### Task details
Return, word for word, only the lines of the data below that lie between the line with "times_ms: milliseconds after" and the line with "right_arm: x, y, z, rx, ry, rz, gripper", those two lines included.

### Dataset content
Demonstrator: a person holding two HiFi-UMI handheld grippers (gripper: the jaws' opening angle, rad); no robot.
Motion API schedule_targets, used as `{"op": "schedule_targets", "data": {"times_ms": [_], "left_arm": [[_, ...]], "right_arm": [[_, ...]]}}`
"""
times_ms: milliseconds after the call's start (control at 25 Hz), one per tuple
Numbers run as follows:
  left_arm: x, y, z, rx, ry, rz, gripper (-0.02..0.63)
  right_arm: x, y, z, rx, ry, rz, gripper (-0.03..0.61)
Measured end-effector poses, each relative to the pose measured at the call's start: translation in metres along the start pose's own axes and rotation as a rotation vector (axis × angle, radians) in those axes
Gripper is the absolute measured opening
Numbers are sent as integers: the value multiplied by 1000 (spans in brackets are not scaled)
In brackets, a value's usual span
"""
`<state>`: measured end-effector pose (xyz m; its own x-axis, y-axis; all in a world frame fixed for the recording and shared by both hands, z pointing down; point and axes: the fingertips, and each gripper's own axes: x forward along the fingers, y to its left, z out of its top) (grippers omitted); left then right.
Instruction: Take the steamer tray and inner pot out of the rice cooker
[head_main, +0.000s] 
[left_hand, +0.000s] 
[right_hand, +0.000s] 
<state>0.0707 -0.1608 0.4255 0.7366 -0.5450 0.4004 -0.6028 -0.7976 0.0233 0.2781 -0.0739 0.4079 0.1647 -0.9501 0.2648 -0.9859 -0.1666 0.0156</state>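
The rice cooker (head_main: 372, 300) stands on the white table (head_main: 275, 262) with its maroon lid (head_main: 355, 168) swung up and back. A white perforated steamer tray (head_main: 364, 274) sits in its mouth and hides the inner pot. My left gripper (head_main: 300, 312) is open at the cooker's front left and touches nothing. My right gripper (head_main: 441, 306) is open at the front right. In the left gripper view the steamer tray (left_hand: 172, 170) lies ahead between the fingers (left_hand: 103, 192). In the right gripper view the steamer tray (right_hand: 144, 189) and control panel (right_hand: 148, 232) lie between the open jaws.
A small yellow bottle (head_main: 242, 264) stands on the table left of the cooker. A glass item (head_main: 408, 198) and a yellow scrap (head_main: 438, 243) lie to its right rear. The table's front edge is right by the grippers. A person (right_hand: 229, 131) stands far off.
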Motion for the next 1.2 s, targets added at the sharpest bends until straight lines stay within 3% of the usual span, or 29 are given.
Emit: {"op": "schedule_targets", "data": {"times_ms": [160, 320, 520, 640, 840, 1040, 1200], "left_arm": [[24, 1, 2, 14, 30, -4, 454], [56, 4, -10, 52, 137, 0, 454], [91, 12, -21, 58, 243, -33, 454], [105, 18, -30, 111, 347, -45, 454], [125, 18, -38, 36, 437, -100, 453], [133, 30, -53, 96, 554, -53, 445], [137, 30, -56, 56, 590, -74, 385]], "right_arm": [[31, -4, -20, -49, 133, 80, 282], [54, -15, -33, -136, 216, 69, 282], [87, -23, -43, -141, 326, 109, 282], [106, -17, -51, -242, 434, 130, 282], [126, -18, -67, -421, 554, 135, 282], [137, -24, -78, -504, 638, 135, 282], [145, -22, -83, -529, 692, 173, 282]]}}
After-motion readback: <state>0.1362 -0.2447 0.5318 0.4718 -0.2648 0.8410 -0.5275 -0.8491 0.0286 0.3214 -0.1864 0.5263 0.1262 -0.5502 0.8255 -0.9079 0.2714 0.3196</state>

### Exercise output
times_ms: milliseconds after the call's start (control at 25 Hz), one per tuple
Numbers run as follows:
  left_arm: x, y, z, rx, ry, rz, gripper (-0.02..0.63)
  right_arm: x, y, z, rx, ry, rz, gripper (-0.03..0.61)

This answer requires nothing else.